Repository for mRNA Paper and CodonBERT publication.
Other
112 stars 18 forks source link

Questions about inconsistencies between the paper and the released data #3

Open LittletreeZou opened 8 months ago

LittletreeZou commented 8 months ago

Thank you for integrating and opensource the Benckmark dataset. I noticed that there are some inconsistencies between statistics in the paper and the released data in benchmarks/CodonBERT/data. Here are the confusing parts:

Could you kindly clarify them?

BTW, I noticed that some of the datasets are very small. When using a 0.7/0.15/0.15 split on such a small dataset and computing metrics like correlation, the results are not reliable. It would be better that you use k-fold cross validation.

phil-fradkin commented 4 months ago

To follow up on this maybe we can restrict the scope of the question to the consistency with the datasets.
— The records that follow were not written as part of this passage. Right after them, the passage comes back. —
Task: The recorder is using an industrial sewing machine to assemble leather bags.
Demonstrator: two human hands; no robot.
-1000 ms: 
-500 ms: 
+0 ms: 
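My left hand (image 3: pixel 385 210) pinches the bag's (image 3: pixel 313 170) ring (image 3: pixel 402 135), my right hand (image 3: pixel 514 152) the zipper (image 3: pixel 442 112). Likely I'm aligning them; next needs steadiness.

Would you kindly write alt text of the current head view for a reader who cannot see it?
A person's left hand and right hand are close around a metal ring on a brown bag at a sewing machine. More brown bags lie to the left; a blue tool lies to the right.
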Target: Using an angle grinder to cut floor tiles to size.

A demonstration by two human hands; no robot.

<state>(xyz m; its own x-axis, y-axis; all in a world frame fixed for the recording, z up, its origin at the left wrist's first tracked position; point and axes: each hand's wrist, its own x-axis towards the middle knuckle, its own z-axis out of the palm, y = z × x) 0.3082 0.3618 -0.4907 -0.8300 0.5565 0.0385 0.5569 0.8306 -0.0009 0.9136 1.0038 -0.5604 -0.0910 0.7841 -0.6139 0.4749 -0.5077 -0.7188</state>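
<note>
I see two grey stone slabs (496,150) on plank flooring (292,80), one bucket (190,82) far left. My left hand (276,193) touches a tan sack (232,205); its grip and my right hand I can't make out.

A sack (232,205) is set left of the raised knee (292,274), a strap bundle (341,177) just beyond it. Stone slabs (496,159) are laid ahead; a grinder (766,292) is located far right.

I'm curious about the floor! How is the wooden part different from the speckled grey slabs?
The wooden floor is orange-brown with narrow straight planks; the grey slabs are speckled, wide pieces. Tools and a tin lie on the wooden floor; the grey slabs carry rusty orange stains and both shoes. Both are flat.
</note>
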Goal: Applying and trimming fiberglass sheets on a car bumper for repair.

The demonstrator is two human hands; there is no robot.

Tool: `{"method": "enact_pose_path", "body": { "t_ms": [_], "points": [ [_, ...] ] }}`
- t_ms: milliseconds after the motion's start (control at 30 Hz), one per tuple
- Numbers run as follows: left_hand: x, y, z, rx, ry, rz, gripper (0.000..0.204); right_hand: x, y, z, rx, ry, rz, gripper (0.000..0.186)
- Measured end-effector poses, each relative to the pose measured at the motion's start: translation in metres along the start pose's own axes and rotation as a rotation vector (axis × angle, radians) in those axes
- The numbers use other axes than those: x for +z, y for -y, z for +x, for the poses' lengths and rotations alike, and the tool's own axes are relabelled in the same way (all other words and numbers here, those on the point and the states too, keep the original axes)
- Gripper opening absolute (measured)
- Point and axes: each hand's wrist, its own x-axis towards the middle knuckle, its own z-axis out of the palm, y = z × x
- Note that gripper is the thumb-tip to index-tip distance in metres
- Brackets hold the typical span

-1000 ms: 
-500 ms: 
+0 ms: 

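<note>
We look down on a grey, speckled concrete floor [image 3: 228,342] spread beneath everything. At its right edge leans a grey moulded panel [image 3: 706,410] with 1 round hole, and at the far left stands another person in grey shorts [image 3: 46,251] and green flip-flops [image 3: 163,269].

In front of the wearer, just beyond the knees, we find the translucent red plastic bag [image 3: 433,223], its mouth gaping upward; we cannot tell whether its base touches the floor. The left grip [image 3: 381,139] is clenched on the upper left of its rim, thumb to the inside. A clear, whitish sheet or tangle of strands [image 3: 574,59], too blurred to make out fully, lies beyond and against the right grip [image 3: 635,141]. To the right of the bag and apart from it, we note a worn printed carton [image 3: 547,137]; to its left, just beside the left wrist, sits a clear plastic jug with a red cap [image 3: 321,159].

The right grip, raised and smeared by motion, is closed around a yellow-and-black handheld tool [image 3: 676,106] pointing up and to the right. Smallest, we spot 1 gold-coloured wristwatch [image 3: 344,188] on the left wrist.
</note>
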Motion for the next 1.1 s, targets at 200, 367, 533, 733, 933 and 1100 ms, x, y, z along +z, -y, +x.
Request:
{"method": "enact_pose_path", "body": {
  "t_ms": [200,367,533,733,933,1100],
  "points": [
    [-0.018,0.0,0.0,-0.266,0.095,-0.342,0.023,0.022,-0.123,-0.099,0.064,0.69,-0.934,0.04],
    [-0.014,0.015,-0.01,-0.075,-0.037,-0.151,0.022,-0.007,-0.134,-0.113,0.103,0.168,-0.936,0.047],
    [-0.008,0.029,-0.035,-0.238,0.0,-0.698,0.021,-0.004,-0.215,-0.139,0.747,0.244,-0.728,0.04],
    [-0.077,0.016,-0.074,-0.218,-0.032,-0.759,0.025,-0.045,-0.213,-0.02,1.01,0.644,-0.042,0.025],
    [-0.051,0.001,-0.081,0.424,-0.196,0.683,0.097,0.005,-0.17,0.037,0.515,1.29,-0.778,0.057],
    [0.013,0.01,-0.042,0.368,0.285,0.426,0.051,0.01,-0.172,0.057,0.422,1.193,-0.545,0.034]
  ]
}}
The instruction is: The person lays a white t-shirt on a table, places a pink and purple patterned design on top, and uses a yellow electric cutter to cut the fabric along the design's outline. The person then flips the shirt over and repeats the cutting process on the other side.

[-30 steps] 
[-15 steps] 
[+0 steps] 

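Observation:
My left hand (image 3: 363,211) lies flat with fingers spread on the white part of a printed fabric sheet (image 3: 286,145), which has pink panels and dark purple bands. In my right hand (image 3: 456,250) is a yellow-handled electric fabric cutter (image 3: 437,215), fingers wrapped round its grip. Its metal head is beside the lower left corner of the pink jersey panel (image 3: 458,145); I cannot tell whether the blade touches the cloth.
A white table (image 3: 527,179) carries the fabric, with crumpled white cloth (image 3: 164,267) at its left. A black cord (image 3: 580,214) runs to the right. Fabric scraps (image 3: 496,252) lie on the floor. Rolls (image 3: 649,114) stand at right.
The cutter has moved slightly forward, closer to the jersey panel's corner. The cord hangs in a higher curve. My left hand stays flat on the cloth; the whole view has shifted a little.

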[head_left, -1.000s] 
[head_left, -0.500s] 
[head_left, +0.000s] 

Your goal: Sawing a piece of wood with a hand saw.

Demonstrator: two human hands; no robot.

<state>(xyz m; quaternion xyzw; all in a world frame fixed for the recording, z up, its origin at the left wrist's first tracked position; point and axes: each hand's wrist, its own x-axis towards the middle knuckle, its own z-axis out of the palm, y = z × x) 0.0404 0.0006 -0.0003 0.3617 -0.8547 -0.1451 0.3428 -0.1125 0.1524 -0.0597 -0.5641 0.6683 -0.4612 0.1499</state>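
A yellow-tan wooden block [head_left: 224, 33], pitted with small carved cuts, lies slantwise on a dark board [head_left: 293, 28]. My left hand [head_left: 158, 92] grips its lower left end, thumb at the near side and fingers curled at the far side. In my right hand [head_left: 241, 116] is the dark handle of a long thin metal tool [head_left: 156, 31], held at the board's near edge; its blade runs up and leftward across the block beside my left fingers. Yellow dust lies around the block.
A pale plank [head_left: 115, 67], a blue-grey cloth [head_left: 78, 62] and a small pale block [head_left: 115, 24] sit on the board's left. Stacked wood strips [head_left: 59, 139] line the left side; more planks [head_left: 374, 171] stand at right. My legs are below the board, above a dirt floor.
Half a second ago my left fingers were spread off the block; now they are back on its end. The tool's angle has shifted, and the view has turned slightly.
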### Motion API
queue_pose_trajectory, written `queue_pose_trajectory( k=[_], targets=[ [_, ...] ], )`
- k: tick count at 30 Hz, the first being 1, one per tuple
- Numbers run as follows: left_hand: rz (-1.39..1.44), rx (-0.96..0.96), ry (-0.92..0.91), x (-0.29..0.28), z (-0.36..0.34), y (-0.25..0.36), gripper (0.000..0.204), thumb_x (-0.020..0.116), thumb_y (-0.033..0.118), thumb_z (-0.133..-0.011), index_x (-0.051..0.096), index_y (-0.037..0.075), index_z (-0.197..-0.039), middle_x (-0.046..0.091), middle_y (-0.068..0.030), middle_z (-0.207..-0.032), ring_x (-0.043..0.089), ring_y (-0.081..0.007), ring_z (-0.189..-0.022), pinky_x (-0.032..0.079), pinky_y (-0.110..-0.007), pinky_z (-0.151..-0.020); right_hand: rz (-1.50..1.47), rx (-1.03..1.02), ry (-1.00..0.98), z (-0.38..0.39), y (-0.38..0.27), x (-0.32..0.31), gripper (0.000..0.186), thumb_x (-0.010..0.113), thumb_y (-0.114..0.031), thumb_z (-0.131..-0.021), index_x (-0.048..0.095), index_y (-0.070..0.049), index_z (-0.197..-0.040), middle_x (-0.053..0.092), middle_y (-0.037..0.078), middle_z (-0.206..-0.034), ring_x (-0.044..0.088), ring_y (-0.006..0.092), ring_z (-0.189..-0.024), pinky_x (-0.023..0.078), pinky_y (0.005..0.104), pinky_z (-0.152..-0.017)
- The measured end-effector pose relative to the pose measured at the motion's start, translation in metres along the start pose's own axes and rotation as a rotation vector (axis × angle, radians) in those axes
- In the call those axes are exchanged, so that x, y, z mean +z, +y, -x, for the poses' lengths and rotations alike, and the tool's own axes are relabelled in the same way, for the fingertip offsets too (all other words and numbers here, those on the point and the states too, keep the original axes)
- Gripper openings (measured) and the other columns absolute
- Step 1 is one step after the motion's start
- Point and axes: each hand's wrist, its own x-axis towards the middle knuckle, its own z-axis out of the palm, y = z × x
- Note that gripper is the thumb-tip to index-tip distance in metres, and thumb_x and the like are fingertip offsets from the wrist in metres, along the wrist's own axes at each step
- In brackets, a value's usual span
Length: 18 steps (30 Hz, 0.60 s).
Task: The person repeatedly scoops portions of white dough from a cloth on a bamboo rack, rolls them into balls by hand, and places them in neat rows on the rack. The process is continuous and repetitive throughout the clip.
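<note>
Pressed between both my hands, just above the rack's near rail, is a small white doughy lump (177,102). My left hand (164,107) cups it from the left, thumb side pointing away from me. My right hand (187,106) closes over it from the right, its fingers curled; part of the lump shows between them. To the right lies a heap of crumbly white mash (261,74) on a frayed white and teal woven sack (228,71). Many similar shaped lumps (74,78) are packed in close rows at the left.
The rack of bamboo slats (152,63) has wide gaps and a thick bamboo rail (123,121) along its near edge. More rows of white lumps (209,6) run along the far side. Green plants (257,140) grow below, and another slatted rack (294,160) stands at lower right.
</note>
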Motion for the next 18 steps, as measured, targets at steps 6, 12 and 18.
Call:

In downloading the data I found: (Downloaded - Reported)

MLOS: 167 - 543 TC Riboswitches: 355 - 355 CoV Vaccine: 2400 - 2400 mRFP Expression: 1459 - 1459 Fungal Expression: 7089 - 7056 E. Coli Proteins: 6348 - 6,348 mRNA Stability: 65,356 - 41,123

It would be helpful if the authors clarified the length discrepancies between mRNA stability, Fungal Expression, and MLOS datasets.

Thanks a lot and congrats on the publication!